Before the beginning of the invasion, the Russian Navy mobilized six additional tank landing ships from the Northern Fleet and Baltic Fleet to bolster the existing amphibious capabilities of the Black Sea Fleet. The combined flotilla has the capability to land battalion-scale forces on unimproved shoreline; some analysts have predicted that this force is large enough to be used for tactical-scale operations, but that it is too small for taking a major strategic objective (like Odessa) on its own.
In the Mediterranean, a formidable force of Russian Navy warships – including two Slava-class guided missile cruisers, designed and built to target aircraft carriers – were deployed for exercises before the start of the invasion. Shortly after hostilities began, this force gathered together in tight formation and began sailing east, away from NATO forces and towards the Russian Navy’s base at Tartus, Syria, according to analyst H.I. Sutton.

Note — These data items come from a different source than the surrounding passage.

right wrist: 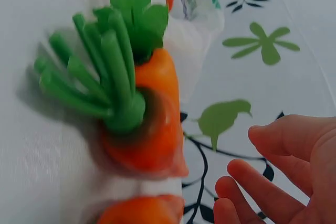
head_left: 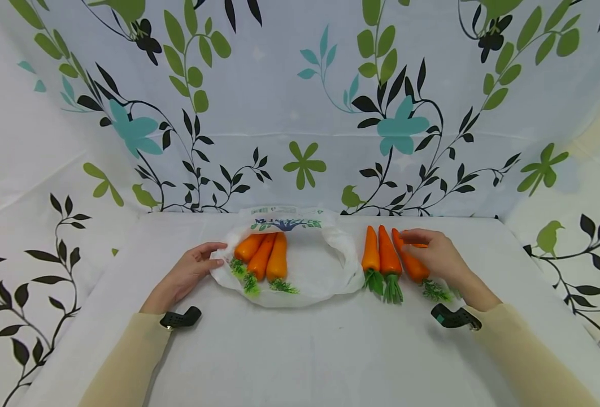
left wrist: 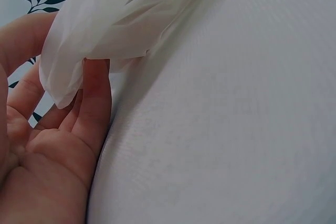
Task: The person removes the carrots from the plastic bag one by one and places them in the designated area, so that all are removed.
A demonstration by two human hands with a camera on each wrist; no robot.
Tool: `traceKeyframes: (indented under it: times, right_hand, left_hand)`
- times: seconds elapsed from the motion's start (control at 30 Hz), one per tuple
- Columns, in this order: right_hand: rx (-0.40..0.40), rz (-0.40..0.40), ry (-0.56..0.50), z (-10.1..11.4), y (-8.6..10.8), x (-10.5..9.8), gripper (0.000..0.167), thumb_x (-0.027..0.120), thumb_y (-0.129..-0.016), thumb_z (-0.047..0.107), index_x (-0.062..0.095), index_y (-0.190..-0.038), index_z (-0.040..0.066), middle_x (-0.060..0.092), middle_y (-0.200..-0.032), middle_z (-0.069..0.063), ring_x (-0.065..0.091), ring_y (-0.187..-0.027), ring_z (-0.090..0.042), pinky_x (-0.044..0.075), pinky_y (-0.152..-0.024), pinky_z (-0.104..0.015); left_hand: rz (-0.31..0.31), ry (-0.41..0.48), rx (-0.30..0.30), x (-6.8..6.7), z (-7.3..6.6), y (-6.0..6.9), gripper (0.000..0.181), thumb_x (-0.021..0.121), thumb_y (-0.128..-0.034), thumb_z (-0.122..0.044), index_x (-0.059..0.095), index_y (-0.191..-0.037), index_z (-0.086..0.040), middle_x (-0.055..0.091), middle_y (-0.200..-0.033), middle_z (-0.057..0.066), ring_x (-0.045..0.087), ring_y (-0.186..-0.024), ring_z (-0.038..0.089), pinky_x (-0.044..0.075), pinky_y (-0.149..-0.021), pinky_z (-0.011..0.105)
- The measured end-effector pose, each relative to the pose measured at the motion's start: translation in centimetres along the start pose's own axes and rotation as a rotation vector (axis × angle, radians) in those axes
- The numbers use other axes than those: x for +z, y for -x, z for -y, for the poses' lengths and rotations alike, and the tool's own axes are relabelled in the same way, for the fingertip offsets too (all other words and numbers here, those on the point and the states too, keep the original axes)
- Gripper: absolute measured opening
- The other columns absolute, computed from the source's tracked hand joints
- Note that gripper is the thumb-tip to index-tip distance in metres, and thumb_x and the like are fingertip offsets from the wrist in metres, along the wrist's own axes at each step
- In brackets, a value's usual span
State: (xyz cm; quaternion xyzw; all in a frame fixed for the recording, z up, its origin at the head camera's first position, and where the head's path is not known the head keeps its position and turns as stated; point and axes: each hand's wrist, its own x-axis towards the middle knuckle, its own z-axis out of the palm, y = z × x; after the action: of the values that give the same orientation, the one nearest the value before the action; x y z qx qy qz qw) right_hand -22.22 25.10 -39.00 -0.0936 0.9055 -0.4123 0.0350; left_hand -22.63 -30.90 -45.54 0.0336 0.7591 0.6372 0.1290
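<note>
A white plastic bag (head_left: 305, 298) lies with its mouth spread, holding orange carrots (head_left: 277, 257) with feathery green tops at its left side. My left hand (head_left: 187, 275) grips the bag's left edge; in the left wrist view, the thin bag (left wrist: 113, 24) lies between the thumb and fingers of that hand (left wrist: 55, 145). Right of the bag are two carrots (head_left: 388, 254) side by side and a slanted third one (head_left: 413, 264). Over this third carrot is my right hand (head_left: 439, 257), partly covering it. The right wrist view shows that hand (right wrist: 283, 177) with fingers apart and nothing between them.
A white cloth (head_left: 310, 356) covers the table. Behind it hangs a patterned sheet (head_left: 279, 113) with leaves, birds and flowers. Printed tree artwork (head_left: 286, 224) marks the bag's back edge.
</note>
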Motion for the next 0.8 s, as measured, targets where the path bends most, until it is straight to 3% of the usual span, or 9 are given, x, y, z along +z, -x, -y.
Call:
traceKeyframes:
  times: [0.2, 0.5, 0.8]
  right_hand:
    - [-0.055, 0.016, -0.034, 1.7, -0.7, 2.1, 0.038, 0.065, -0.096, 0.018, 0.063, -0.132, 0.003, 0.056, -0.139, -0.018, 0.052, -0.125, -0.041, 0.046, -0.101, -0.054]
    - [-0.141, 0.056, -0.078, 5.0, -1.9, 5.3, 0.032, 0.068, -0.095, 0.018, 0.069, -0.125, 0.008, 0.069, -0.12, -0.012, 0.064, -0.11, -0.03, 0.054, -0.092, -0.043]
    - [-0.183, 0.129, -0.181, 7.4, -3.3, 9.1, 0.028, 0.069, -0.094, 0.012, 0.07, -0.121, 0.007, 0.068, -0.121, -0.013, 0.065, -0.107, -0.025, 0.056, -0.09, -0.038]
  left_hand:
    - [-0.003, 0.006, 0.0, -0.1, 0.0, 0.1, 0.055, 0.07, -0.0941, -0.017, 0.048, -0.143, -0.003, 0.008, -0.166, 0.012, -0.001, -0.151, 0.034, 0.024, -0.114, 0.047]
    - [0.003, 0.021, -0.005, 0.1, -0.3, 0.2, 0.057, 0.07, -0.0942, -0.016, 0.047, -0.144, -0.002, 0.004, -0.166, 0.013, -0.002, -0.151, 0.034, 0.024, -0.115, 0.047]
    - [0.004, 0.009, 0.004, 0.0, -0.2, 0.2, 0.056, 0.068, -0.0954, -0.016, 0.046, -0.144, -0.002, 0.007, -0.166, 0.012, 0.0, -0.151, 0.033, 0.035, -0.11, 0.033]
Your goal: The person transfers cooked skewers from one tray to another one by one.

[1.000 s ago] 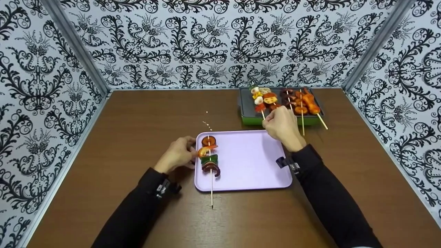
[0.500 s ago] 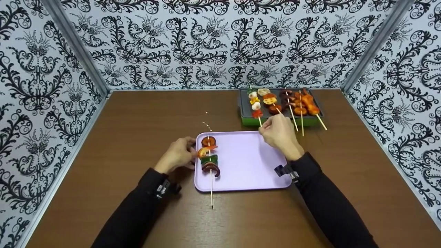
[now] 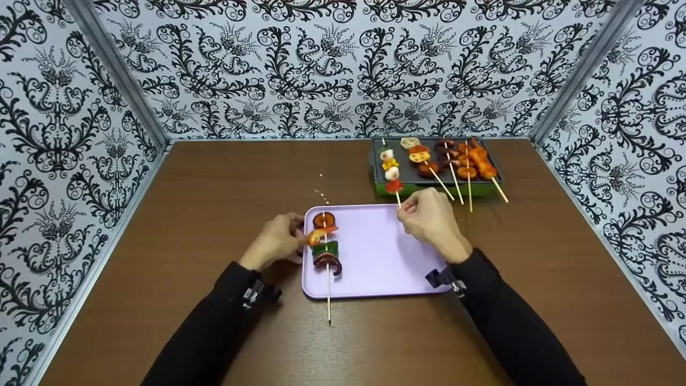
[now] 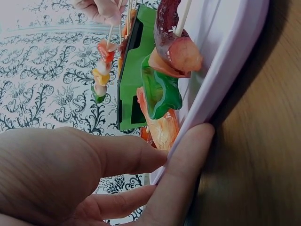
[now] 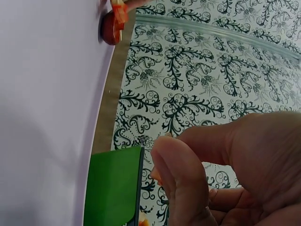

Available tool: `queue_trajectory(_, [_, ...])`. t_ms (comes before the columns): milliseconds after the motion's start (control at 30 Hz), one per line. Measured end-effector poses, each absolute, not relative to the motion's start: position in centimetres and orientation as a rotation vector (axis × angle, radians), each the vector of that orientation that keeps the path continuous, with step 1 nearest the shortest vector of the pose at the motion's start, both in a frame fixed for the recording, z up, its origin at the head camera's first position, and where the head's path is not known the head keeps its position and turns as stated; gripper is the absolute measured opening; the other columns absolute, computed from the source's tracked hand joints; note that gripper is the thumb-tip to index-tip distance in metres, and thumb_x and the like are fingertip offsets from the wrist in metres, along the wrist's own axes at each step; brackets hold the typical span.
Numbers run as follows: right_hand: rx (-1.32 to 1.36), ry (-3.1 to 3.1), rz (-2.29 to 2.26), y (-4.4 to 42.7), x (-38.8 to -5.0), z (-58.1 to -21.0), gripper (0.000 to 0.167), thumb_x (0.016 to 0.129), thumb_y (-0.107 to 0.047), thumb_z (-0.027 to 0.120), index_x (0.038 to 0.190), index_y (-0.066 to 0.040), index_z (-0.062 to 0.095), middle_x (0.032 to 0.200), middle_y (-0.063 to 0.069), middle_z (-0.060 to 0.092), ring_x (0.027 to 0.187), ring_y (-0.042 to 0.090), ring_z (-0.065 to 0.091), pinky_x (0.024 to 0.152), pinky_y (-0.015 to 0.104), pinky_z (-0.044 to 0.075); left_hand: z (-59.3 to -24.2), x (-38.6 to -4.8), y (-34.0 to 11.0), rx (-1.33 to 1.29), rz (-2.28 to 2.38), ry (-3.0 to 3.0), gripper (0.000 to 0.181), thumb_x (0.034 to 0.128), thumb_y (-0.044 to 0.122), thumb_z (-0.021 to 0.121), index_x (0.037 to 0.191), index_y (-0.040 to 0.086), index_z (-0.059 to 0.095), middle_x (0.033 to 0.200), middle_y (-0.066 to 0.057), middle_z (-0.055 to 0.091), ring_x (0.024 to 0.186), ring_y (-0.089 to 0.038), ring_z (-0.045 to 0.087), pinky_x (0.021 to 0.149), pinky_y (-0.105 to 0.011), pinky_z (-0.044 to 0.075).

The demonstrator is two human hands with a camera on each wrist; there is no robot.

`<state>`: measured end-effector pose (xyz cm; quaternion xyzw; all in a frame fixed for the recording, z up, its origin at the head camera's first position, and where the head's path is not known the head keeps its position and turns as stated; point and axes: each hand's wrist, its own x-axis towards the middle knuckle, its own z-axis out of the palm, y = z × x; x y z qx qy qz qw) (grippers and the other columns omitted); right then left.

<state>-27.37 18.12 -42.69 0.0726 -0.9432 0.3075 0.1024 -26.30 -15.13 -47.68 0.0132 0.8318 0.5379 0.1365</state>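
Note:
My right hand (image 3: 430,220) pinches the bare stick end of a skewer (image 3: 392,172) threaded with red, white, yellow and green pieces. This skewer is held up over the grill's left front, its food end pointing away from me. In the right wrist view the fingers (image 5: 181,174) hide most of it. With thumb and fingers my left hand (image 3: 274,240) grips the left rim of a lilac tray (image 3: 386,252). Along that side of the tray lies another skewer (image 3: 326,249) with a shrimp, a green pepper piece and a dark curled tentacle; its stick juts past the front edge.
A green toy grill (image 3: 386,187) with a dark plate stands at the back right. Several skewers (image 3: 466,161) lie on it, their sticks overhanging the front. Small pale marks (image 3: 321,194) show on the brown table (image 3: 241,177) behind the tray. Patterned walls (image 3: 332,69) enclose the table.
My right hand has drawn the vegetable skewer left and toward me, away from the other skewers on the grill and over the tray's back edge. The left hand and tray stay put.

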Motion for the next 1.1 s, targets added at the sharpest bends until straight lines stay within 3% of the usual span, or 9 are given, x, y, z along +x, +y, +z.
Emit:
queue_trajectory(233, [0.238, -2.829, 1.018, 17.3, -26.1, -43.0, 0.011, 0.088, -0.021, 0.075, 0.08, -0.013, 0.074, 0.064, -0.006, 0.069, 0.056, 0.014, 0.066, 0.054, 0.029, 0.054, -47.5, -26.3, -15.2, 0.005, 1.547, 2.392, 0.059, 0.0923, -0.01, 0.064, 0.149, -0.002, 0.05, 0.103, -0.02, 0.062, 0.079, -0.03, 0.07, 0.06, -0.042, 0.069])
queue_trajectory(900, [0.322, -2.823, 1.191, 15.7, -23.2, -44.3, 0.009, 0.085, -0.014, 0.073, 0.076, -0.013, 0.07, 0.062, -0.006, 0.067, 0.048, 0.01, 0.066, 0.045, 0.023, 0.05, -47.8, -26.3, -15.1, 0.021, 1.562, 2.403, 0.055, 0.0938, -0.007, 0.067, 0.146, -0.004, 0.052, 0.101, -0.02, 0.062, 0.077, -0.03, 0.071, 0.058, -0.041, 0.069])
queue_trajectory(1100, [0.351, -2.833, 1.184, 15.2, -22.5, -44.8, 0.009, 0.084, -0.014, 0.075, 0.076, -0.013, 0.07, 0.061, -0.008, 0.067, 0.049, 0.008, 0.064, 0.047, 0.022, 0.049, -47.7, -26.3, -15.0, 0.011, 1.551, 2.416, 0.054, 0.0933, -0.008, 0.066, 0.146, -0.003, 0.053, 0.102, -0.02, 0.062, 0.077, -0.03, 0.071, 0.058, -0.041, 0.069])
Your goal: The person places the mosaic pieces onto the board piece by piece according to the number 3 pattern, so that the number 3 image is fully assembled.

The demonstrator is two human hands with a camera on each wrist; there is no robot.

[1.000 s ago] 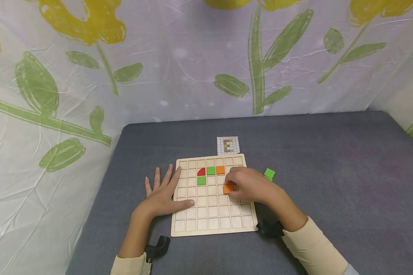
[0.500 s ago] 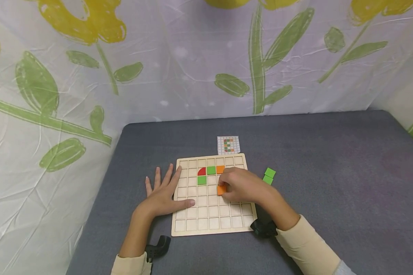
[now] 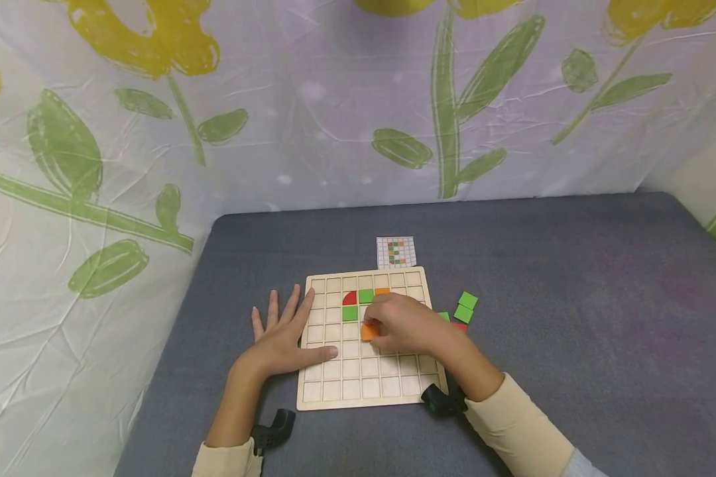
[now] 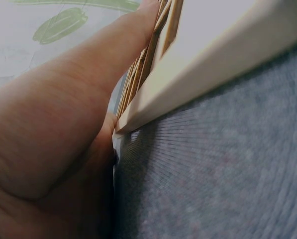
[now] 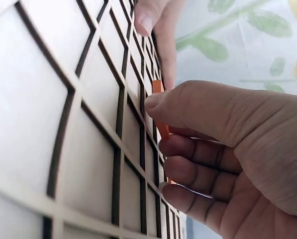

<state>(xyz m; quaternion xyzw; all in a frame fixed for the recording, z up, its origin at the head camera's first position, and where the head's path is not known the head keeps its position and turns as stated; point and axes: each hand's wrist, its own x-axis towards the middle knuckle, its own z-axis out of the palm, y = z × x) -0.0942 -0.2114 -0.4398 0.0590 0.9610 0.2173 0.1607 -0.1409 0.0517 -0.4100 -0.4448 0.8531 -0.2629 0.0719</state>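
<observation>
A wooden grid board point(image 3: 370, 387) lies on the table. My right hand point(image 3: 407, 324) pinches an orange square tile point(image 3: 368, 332) over the board's middle; in the right wrist view the thumb presses the orange tile point(image 5: 160, 114) from one side, held just off the grid. My left hand point(image 3: 280, 344) lies spread at the board's left edge, its thumb on the board and its fingers straight. Set in the grid are a red quarter-round tile point(image 3: 349, 298), a green tile point(image 3: 366, 296), another green tile point(image 3: 349, 313) and an orange tile point(image 3: 382, 291), partly hidden by my right hand.
Loose green tiles point(image 3: 467, 301) lie on the table right of the board, with a red tile point(image 3: 461, 326) partly hidden by my right wrist. A small pattern card point(image 3: 396, 252) touches the board's far edge. A flowered cloth point(image 3: 322, 132) hangs behind the table.
My right hand has moved left across the board with the orange tile, uncovering more loose tiles at the right. My left hand has stayed where it was.
</observation>
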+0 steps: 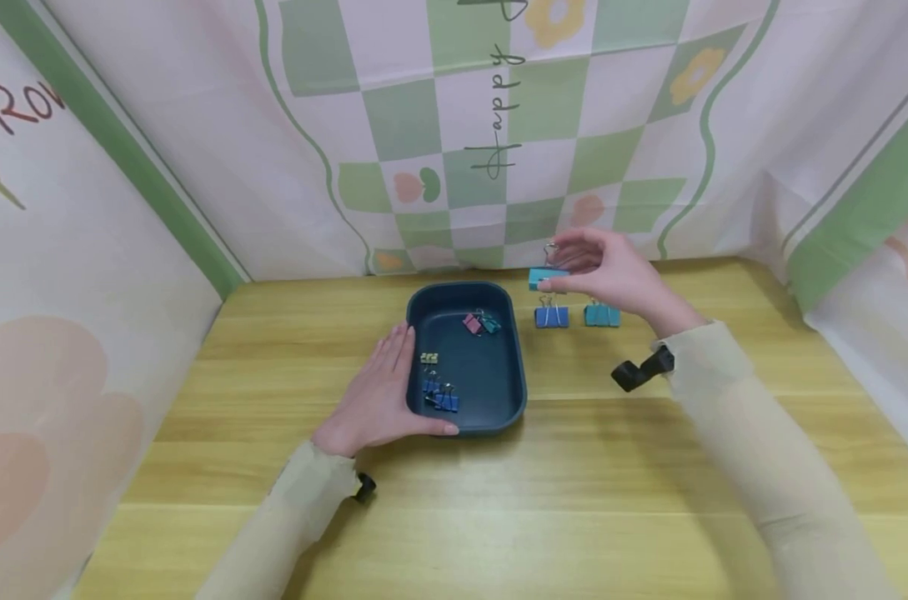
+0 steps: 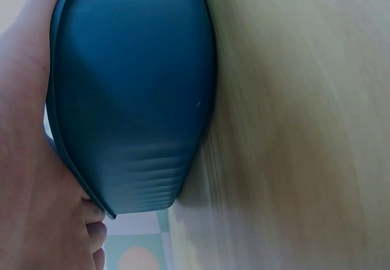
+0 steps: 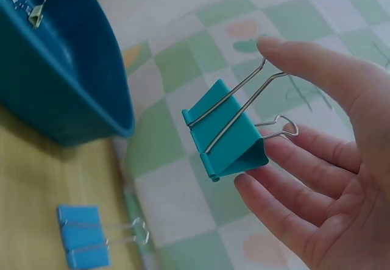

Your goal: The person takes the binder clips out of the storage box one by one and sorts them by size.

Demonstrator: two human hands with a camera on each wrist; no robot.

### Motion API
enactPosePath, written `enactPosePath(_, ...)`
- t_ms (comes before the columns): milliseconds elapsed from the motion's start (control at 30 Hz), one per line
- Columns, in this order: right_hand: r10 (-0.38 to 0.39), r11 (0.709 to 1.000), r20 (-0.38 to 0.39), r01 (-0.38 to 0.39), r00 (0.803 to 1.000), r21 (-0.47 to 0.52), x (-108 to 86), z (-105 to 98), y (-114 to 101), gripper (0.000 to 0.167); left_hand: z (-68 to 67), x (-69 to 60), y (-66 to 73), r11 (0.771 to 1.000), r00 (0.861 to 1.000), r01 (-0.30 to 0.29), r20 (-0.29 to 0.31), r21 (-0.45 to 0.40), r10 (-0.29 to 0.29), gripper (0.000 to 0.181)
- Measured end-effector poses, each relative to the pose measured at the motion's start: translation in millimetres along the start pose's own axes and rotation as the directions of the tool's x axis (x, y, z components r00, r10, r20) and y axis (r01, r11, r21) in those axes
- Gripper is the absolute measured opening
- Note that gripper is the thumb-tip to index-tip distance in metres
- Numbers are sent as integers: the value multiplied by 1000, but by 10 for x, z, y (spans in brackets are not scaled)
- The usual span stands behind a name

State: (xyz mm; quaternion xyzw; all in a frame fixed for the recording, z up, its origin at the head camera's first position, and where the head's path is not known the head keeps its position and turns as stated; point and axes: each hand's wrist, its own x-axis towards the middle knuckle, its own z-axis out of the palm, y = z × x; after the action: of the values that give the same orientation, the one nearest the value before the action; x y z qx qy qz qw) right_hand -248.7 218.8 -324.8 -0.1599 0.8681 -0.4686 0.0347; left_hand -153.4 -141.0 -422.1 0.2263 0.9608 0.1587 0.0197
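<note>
A large turquoise binder clip (image 1: 548,279) is held above the table by my right hand (image 1: 607,271). In the right wrist view its wire handles stand spread, the thumb on one and the fingers by the other. Below it on the table are a blue binder clip (image 1: 551,317) and a teal binder clip (image 1: 602,316). My left hand (image 1: 374,396) rests on the rim of a dark blue tray (image 1: 484,425), its fingers straight along the left side and its thumb along the near edge. The left wrist view shows the tray's outer wall (image 2: 134,87).
Inside the tray lie small binder clips: a pink clip (image 1: 472,324), a green clip (image 1: 489,323), a yellow clip (image 1: 428,358) and blue clips (image 1: 446,402). A patterned curtain (image 1: 401,125) hangs behind the wooden table (image 1: 574,500) and at both sides.
</note>
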Motion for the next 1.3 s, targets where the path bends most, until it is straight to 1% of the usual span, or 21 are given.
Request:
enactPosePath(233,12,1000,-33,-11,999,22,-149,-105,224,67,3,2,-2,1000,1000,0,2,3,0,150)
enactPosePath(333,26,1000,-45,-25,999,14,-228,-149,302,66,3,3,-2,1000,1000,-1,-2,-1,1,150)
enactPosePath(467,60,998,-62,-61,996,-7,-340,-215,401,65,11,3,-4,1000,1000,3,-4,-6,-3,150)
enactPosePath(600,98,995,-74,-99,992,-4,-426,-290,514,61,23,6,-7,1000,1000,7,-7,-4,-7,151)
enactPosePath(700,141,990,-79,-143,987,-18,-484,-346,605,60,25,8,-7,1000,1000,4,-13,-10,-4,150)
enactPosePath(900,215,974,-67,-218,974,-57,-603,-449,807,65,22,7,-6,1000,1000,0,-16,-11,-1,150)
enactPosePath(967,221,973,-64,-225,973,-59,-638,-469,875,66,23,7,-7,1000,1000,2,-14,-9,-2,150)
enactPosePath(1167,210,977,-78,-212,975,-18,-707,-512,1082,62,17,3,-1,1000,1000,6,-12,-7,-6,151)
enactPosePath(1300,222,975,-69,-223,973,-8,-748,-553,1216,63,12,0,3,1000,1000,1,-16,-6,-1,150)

The rationale for this movement was not immediately clear.
On Thursday, the government of Ukraine officially asked the Turkish government to close the Bosporus and the Dardanelles to Russian naval vessels. A spokesperson for Turkey’s ruling political party, Justice and Development, told Al Monitor that it is assessing the request and “will use its discretion in favor of peace instead of deepening the conflict.”